Hess Oil Sells South Shore Port Terminal For $184 Million
CHRISTIANSTED — HOVENSA LLC, a joint venture between Hess and Venezuela’s PDVSA, said on Monday that it has reached an agreement to sell its terminal assets for $184 million to Limetree Bay Holdings LLC.
The buyer is an affiliate of ArcLight Capital Partners LLC, a Boston-based private equity firm focused on energy infrastructure investments, affiliates of which currently own companies operating in the terminaling arena.
In this deal, there was no talk about restarting the 500,000-billion-dollar-per day HOVENSA oil refinery at St. Croix.
The sale would enable the restart of Hovensa’s storage terminal operations, providing jobs and tax revenue in the U.S. Virgin Islands.
To complete an orderly sales process, Hovensa will shortly commence a voluntary Chapter 11 case in the U.S. Bankruptcy Court for the District of the Virgin Islands.
The Chapter 11 case is expected to result in a sale of HOVENSA’s terminal assets through a court-supervised process as well as a Chapter 11 plan that specifies what will happen to the remaining assets and how liabilities will be settled.
The process, which is unavoidable given HOVENSA’s financial condition, is designed to maximize the value of HOVENSA’s terminal assets through a sale and expedite creditor recoveries, including the $40 million owed to the U.S. Virgin Islands as part of the settlement of the claim brought against HOVENSA by the Virgin Islands for damage to the natural resources.
Proceeds from the sale will be used to repay Hovensa’s creditors, and the Virgin Islands government, as the senior secured lender, will be the first creditor paid.
Other parties will have the opportunity to submit competing offers for Hovensa’s assets as part of the Chapter 11 Section 363 sale process, and a federal judge will ensure that the “highest and best” offer is approved.
The agreement with Limetree Bay is what is called a “stalking horse bid,” and any competing buyer would have to improve upon the current sale agreement using court-approved bid procedures in order to be selected.
A bidder will be permitted to propose a purchase of the terminal business or a purchase of the entire HOVENSA business.
HOVENSA said it has met and is committed to continuing to meet all its environmental obligations under applicable law.
The successful sale will also require the negotiation of an operating agreement with Gov. Kenneth Mapp, approval of the operating agreement by the Virgin Islands Legislature and bankruptcy court approval.
HOVENSA hopes that an operating agreement will be reached and approved on a timely basis that allows this sale to be completed. Today’s announcement follows a comprehensive sale process undertaken by HOVENSA and its owners.
In January 2012, HOVENSA’s owners announced that, following three years of losses totaling about $1.3 billion, it would no longer operate as a refinery.
HOVENSA said it explored all available options to avoid this outcome, but said severe financial losses left no other choice.

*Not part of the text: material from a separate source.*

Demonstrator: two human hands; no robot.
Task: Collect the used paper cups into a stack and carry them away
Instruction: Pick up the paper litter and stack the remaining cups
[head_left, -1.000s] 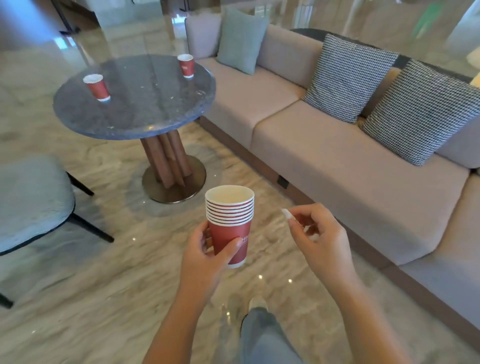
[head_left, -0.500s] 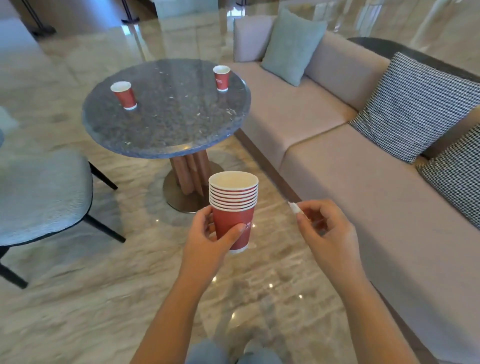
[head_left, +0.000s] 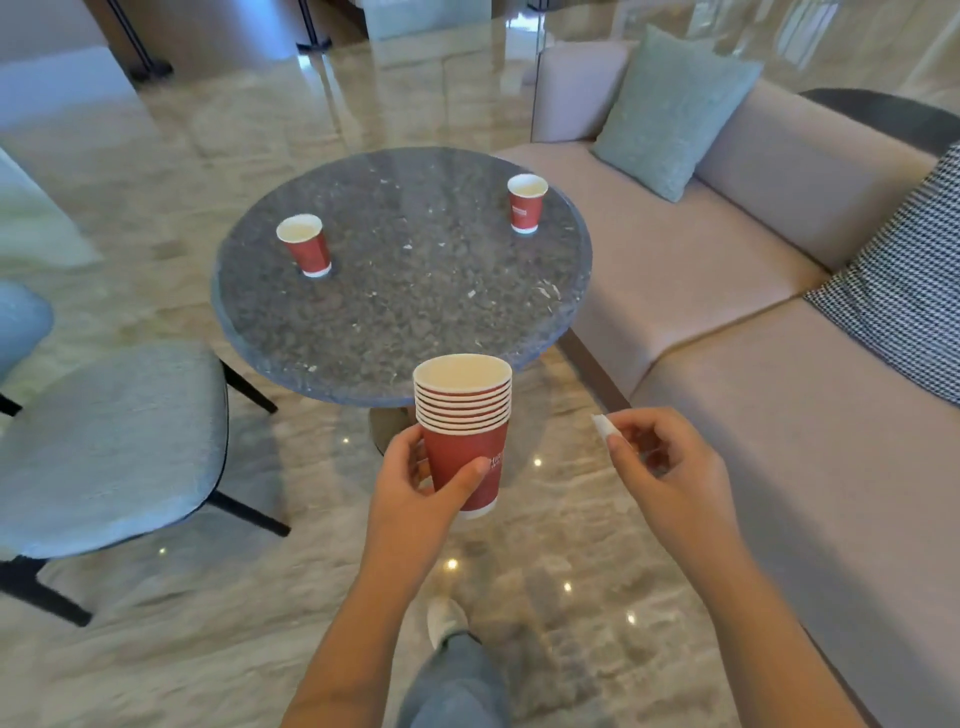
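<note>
My left hand (head_left: 415, 488) grips a stack of several red paper cups (head_left: 465, 452) with white insides, held upright above the floor just in front of the round grey stone table (head_left: 415, 306). On that table stand two single red cups: one cup (head_left: 306, 252) at the left, another cup (head_left: 525, 203) at the far right near the sofa. My right hand (head_left: 665, 467) hovers to the right of the stack, apart from it, fingers loosely curled with nothing in them.
A grey upholstered chair (head_left: 104, 441) with black legs stands left of the table. A long beige sofa (head_left: 727, 291) runs along the right, with a pale green cushion (head_left: 675, 109) and a houndstooth cushion (head_left: 904, 291). The floor is polished marble; my leg and shoe (head_left: 447, 623) show below.
I have walked closer to the table, which now lies directly ahead and larger in view. Both hands keep the same pose, the left still holding the stack.
</note>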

The owners recommended that Hovensa continue as an oil storage terminal; however, former Virgin Islands Gov. John P. de Jongh Jr. required the owners to conduct a sale process that would allow Hovensa to continue as a working refinery.
After lengthy negotiations with de Jongh, Hovensa’s owners retained Lazard in December 2013 for this purpose. The government approved retention of Lazard and was kept fully informed throughout the sale process. Following an extensive effort targeting 142 potential buyers, Atlantic Basin Refining (ABR) was the only entity to submit a final round bid for Hovensa in 2014.
In December 2014, the Virgin Islands Legislature did not approve an operating agreement that was negotiated by the former governor with ABR, which was a requirement to complete the transaction, so the sale could not proceed.
Consequently, Hovensa and its owners planned and executed shutdown activities, and the terminal ceased providing customer storage in February 2015. The truck rack remains open until the remaining fuel is exhausted. Hovensa’s owners said they met with then newly-elected Mapp in January 2015 to brief him on Hovensa’s prior attempts to sell the facility as a refinery and current financial position and to understand his expectations.
Mapp indicated that decisions regarding the sale process would be left to HOVENSA’s owners.
On that basis, HOVENSA’s owners re-engaged Lazard to conduct a second sale process, this time to market Hovensa’s assets for use as a terminal. Approximately 34 potential buyers were contacted, and Limetree Bay’s bid was deemed to be the best offer at the close of this process.
HOVENSA and its owners are hopeful that the sale can be successfully and efficiently completed in the court process that follows. The search has taken longer than expected, and Hovensa does not have sufficient liquidity to complete the sale except through a Chapter 11 Section 363 process.
HOVENSA and its owners said they firmly believe that a sale conducted through the Chapter 11 Section 363 sale process is the best way to maximize the value of HOVENSA’s assets to satisfy its obligations to the Virgin Islands while enabling the terminal to operate and again be an employer to Virgin Islanders and an economic contributor to the territory.